Finally! After decades of arguing about the role of nutrition in mental issues we get a bit of validation. The last meeting of the Annual Meeting of the American Psychiatric Association had a presentation on “Nutritional Psychiatry!” This is such great news that I have included two quotations below for you to savor. Despite many other breakthroughs like this we still hear anecdotal reports that the Health Care system is quite slow to adopt these simple nutritional principles. Some patients are told that diet has nothing to do with their health problems. Truly, change takes place one funeral at a time.
Hugo Rodier, MD
“Dr Ramsey, in collaboration with the new International Society for Nutritional Psychiatry, is in the process of developing a standardized “brain food diet.” “Food is a very effective and underutilized intervention in mental health,” he started off. “We want to help our patients have more resilient brains by using whole foods…by helping get patients off of processed foods, off of white carbohydrates, and off of certain vegetable oils.”
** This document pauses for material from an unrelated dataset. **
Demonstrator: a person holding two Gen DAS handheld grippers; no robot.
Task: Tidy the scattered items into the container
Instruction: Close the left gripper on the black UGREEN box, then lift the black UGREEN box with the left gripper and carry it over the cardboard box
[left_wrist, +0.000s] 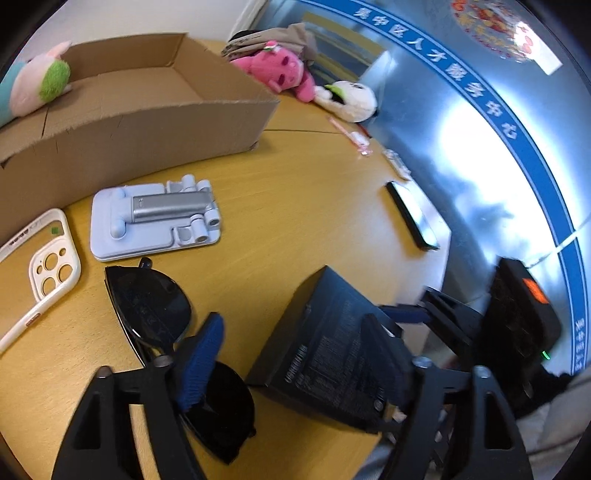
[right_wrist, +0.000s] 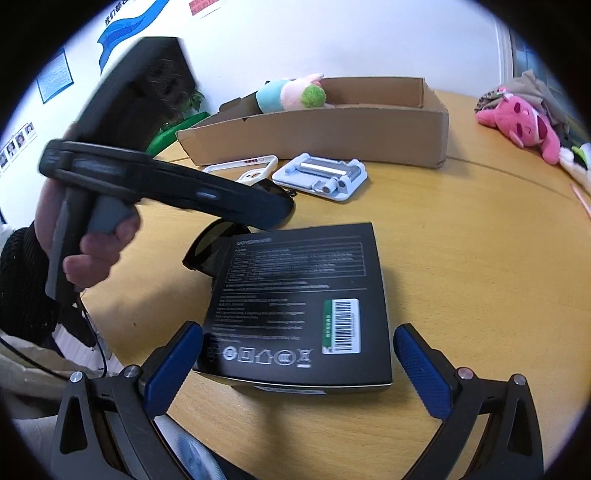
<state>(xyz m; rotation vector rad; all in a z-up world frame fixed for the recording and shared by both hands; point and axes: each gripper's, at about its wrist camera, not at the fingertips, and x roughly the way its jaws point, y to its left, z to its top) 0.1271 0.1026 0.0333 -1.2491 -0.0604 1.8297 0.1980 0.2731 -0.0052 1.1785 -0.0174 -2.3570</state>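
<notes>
Right gripper (right_wrist: 297, 373) is spread wide, blue pads straddling the near end of the flat black cardboard product box (right_wrist: 299, 306) at lower centre, probably lining up a pinch across its width; no contact yet. Left gripper (left_wrist: 295, 362) is also released, low over the black sunglasses (left_wrist: 162, 317), angled down toward the wooden table (left_wrist: 295, 206). Target is the open brown cardboard tray (right_wrist: 332, 129) at upper centre, already holding a pastel plush toy (right_wrist: 291, 94).

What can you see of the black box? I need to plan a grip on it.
The black box is flat, rectangular, apparently cardboard, printed with white text, symbols and a barcode sticker. It lies on the wooden table, partly over dark sunglasses. The right tool straddles its near end, jaws open, pads apparently not touching.
</notes>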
“Though the field is in its infancy, food psychiatry is increasingly being embraced by clinicians and researchers, as a paper published earlier this year in the Lancet Psychiatry attests. (See below) Other recent work found that simply discussing diet with a counselor for just 6 hours over the course of 2 years dropped Beck Depression Inventory scores by 40% in elderly patients with depression.”
“Psychiatry is at an important juncture, with the current pharmacologically focused model having achieved modest benefits in addressing the burden of poor mental health worldwide. Although the determinants of mental health are complex, the emerging and compelling evidence for nutrition as a crucial factor in the high prevalence and incidence of mental disorders suggests that diet is as important to psychiatry as it is to cardiology, endocrinology, and gastroenterology. Evidence is steadily growing for the relation between dietary quality (and potential nutritional deficiencies) and mental health, and for the select use of nutrient-based supplements to address deficiencies, or as monotherapies or augmentation therapies. We present a viewpoint from an international collaboration of academics (members of the International Society for Nutritional Psychiatry Research), in which we provide a context and overview of the current evidence in this emerging field of research, and discuss the future direction. We advocate recognition of diet and nutrition as central determinants of both physical and mental health.”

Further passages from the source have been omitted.